Pocket-Sized Power: Potential for Pervasive Personal AI

Commenters were enthusiastic about Needle's potential to enable practical, on-device AI. Many envisioned integrating it into command-line interfaces for natural language parsing, creating more responsive smart home assistants like Home Assistant, or serving as a specialized 'first pass' in more complex multi-agent systems. The creator confirmed that the model's primary goal was indeed to act as a local, Siri-like core for edge devices, managing timers, weather requests, and other tool calls.

Deployment Dialogues: From Local Labs to Live Demos

The community actively discussed the practicalities of deploying and testing Needle. Initial issues with accessing the tokenizer repository were quickly resolved by the author. Several users requested a live demo for easier evaluation, leading to a community member successfully deploying a playground instance to a Hugging Face Space. There were also questions about CPU compatibility and running the model in containerized environments, highlighting the desire for accessible local deployment.

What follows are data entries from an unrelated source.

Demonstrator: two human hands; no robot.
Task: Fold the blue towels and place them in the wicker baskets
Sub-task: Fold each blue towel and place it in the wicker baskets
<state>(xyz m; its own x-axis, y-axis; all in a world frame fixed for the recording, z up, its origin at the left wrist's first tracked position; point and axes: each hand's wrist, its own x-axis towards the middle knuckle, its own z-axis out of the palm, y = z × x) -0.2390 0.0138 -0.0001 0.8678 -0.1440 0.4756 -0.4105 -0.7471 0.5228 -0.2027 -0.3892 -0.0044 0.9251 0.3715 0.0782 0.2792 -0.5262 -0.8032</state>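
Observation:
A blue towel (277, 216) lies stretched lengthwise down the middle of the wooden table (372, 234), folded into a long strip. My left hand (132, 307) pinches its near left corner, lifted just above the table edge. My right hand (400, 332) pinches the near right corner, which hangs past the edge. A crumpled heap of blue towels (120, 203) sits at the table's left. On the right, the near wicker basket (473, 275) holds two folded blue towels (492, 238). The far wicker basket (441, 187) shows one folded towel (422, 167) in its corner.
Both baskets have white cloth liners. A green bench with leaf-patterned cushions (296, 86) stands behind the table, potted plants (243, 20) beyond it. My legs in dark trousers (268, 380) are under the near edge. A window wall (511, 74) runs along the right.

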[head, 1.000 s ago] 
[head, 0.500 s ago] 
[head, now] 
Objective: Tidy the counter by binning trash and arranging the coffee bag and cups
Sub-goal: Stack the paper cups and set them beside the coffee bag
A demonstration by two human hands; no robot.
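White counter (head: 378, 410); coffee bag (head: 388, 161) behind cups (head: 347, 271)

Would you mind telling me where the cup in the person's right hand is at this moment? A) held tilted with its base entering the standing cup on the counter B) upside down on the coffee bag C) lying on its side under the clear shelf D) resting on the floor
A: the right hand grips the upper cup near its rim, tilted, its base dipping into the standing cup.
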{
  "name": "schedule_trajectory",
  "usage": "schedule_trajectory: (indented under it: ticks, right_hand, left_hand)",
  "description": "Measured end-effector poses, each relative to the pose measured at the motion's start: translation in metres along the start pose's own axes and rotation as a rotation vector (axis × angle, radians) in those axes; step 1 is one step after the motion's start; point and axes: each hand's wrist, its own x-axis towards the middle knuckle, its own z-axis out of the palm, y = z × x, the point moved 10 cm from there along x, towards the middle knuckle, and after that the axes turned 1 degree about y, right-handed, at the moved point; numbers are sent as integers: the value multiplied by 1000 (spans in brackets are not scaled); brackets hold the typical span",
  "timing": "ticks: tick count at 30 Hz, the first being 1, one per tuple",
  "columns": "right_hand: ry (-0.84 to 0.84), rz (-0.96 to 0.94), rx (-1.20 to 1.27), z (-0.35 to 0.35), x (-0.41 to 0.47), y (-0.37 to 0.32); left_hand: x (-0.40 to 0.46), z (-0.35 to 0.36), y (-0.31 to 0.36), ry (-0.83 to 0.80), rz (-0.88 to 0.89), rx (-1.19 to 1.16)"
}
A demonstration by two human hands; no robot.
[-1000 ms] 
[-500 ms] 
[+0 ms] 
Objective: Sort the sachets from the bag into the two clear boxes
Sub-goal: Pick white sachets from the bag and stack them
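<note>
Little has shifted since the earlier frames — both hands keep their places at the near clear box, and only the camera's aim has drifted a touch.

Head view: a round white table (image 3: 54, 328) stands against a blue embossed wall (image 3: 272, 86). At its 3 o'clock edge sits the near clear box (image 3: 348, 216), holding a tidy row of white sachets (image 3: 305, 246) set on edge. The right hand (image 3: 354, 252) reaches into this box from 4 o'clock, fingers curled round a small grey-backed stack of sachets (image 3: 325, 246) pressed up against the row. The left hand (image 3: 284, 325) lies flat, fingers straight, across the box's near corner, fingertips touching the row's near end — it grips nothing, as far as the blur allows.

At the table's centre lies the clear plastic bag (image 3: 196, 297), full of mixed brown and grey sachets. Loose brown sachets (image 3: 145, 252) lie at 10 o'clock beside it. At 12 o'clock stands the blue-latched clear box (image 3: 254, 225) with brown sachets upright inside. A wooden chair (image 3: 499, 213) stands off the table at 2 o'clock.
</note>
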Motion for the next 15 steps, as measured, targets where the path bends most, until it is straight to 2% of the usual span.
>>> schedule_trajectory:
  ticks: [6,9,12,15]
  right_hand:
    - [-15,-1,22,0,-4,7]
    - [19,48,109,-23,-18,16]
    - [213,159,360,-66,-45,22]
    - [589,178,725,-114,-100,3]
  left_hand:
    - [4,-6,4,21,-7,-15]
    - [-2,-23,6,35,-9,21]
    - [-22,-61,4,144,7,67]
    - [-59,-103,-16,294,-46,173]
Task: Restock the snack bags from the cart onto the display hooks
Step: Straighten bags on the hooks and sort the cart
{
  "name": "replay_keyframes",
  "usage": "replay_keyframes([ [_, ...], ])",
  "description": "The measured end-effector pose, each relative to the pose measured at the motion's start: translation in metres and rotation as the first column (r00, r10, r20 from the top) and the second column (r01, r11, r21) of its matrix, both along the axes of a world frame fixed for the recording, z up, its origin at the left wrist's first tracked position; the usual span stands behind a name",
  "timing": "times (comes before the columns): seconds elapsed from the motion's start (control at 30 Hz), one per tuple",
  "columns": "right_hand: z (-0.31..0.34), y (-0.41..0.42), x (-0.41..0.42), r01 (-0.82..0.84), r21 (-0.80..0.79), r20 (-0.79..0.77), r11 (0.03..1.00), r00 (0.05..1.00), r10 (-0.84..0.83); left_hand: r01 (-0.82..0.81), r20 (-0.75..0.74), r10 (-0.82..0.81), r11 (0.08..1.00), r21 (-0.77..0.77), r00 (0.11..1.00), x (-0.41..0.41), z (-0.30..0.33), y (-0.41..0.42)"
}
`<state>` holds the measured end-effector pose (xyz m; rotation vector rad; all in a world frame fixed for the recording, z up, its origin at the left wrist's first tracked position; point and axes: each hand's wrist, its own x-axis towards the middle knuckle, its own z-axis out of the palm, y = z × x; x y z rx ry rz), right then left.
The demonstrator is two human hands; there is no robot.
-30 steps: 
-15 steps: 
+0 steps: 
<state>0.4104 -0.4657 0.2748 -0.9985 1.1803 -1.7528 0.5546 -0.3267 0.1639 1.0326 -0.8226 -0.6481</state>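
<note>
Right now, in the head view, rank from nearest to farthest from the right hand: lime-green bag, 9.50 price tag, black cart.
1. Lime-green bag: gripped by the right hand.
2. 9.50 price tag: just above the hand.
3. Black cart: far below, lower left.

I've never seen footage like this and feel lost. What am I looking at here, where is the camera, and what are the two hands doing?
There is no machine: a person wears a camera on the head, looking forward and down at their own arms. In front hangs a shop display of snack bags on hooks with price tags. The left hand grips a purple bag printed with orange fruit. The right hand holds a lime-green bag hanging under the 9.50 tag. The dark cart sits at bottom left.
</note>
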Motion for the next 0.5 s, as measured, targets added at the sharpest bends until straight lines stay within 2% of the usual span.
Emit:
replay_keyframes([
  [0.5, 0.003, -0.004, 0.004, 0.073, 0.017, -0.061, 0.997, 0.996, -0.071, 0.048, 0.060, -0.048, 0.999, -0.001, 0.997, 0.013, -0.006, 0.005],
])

Distillation Disputes: ToS Tussles and Ethical Enquiries

A notable portion of the discussion revolved around the term 'distilled Gemini' and its implications. Some users raised concerns about violating Google's Terms of Service, which prohibit using their services to develop competing models or replicate components. This sparked a debate about the ethics of such practices, with counter-arguments emerging that questioned Google's own data acquisition methods. The author clarified that Needle does not compete with Gemini and the distillation process involved synthesizing data via Gemini, not accessing or replicating its model weights.